PROMPT – When you copy the entries, keep every word exactly as it is and drop the images.

::: MATERIAL FOR THE TASK :::

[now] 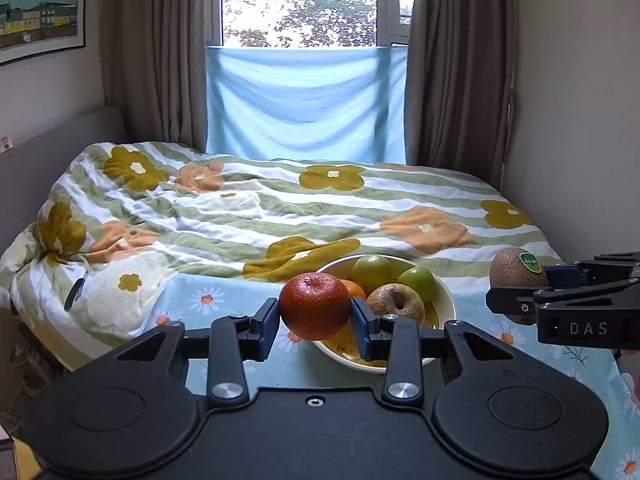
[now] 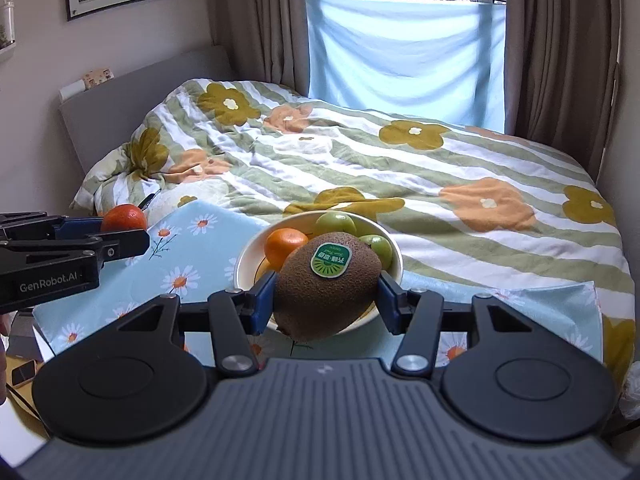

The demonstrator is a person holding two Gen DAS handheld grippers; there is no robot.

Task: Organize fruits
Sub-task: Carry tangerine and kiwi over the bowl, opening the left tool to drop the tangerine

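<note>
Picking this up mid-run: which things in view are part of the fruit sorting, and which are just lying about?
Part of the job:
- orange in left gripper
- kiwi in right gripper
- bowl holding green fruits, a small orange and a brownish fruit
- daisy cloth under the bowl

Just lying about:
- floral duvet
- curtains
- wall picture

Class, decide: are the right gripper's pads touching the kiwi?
Touching. The right wrist view shows both blue pads pressed against the kiwi, held clear of the bowl.
</note>
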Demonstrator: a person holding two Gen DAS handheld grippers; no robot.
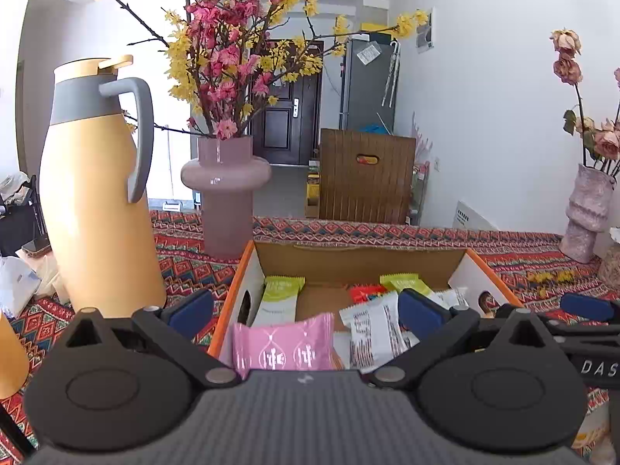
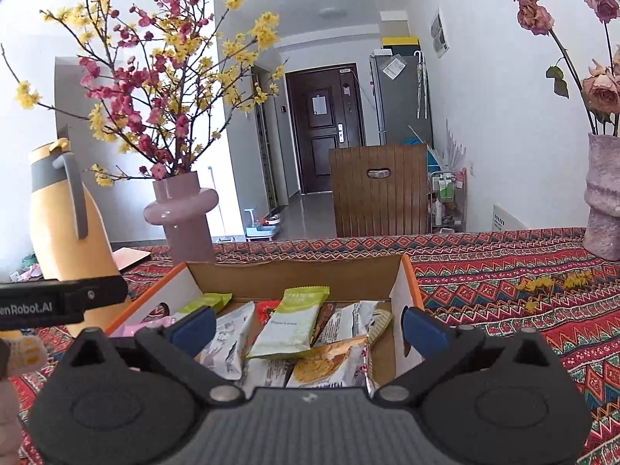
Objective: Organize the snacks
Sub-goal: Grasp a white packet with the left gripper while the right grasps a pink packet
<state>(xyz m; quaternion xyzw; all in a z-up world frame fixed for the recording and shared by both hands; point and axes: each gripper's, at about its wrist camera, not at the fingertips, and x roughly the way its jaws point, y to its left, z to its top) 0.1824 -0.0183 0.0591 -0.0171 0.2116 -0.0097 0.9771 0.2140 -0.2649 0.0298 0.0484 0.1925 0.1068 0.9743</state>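
Note:
An open cardboard box with orange edges sits on the patterned tablecloth and holds several snack packets. In the left wrist view I see a pink packet, a green-and-white packet and a white packet. In the right wrist view a green-and-white packet lies on top of white packets, with an orange cracker packet in front. My left gripper is open and empty over the box's near left. My right gripper is open and empty over the box's near right.
A yellow thermos jug stands left of the box. A pink vase of flowering branches stands behind it. A second pink vase of dried roses stands at the right. Fallen yellow petals lie on the cloth.

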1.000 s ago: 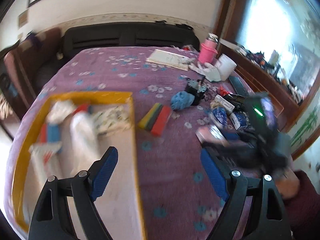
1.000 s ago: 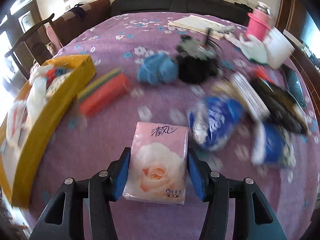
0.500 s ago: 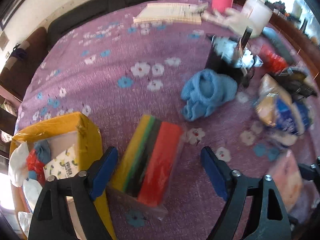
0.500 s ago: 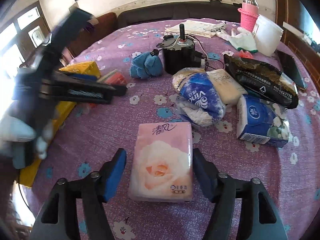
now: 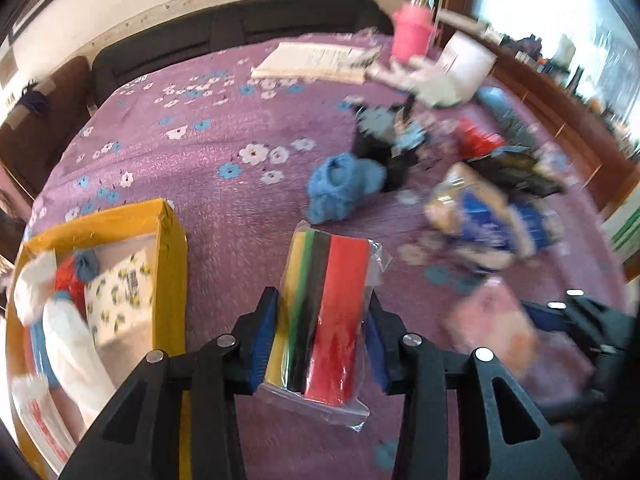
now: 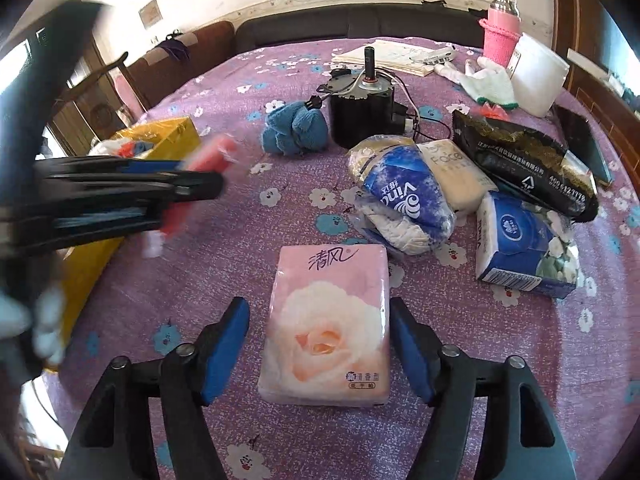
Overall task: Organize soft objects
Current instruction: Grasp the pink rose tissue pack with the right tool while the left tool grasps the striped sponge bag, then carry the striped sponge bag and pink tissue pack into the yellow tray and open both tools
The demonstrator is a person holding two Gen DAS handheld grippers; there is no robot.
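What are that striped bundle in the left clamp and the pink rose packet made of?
The sponge pack looks like soft foam layers, yellow, green, black and red, in clear glossy plastic film that crinkles at the edges. The pink tissue pack appears to be paper tissues in printed, slightly shiny plastic wrap.

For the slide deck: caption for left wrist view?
Left hand-held gripper closed on bagged sponge pack beside yellow box.

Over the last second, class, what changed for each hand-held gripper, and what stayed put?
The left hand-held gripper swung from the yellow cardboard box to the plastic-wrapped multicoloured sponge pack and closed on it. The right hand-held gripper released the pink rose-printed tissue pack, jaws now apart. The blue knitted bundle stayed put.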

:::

RESULT FOR THIS EXERCISE –
[now] 
[now] 

The demonstrator is a person holding two Gen DAS handheld grippers; there is no robot.

Task: Organize fruits
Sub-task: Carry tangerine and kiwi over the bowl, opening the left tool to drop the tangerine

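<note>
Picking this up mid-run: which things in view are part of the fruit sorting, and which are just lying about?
Part of the job:
- orange in left gripper
- kiwi in right gripper
- bowl holding green fruits, a small orange and a brownish fruit
- daisy cloth under the bowl

Just lying about:
- floral duvet
- curtains
- wall picture

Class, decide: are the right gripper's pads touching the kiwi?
Touching. The right wrist view shows both blue pads pressed against the kiwi, held clear of the bowl.
</note>
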Demonstrator: a person holding two Gen DAS handheld grippers; no robot.
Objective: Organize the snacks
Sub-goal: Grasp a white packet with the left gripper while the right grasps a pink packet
<state>(xyz m; quaternion xyzw; all in a z-up world frame fixed for the recording and shared by both hands; point and axes: each gripper's, at about its wrist camera, not at the fingertips, and x roughly the way its jaws point, y to its left, z to its top) 0.1824 -0.0183 0.0591 -0.0171 0.2116 -0.0097 0.9771 0.2140 -0.2649 0.0298 0.0484 0.1925 0.1068 0.9743</state>
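Note:
An open cardboard box with orange edges sits on the patterned tablecloth and holds several snack packets. In the left wrist view I see a pink packet, a green-and-white packet and a white packet. In the right wrist view a green-and-white packet lies on top of white packets, with an orange cracker packet in front. My left gripper is open and empty over the box's near left. My right gripper is open and empty over the box's near right.
A yellow thermos jug stands left of the box. A pink vase of flowering branches stands behind it. A second pink vase of dried roses stands at the right. Fallen yellow petals lie on the cloth.
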
1.000 s ago: 
1.000 s ago: 
0.500 s ago: 
0.500 s ago: 
now: 
now: 
Overall task: Organize soft objects
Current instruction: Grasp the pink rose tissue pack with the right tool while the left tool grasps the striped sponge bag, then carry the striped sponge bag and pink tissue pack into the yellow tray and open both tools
The demonstrator is a person holding two Gen DAS handheld grippers; there is no robot.
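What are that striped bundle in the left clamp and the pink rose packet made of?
The sponge pack looks like soft foam layers, yellow, green, black and red, in clear glossy plastic film that crinkles at the edges. The pink tissue pack appears to be paper tissues in printed, slightly shiny plastic wrap.

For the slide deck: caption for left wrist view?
Left hand-held gripper closed on bagged sponge pack beside yellow box.

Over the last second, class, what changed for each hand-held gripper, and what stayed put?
The left hand-held gripper swung from the yellow cardboard box to the plastic-wrapped multicoloured sponge pack and closed on it. The right hand-held gripper released the pink rose-printed tissue pack, jaws now apart. The blue knitted bundle stayed put.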

The required response has been given in full.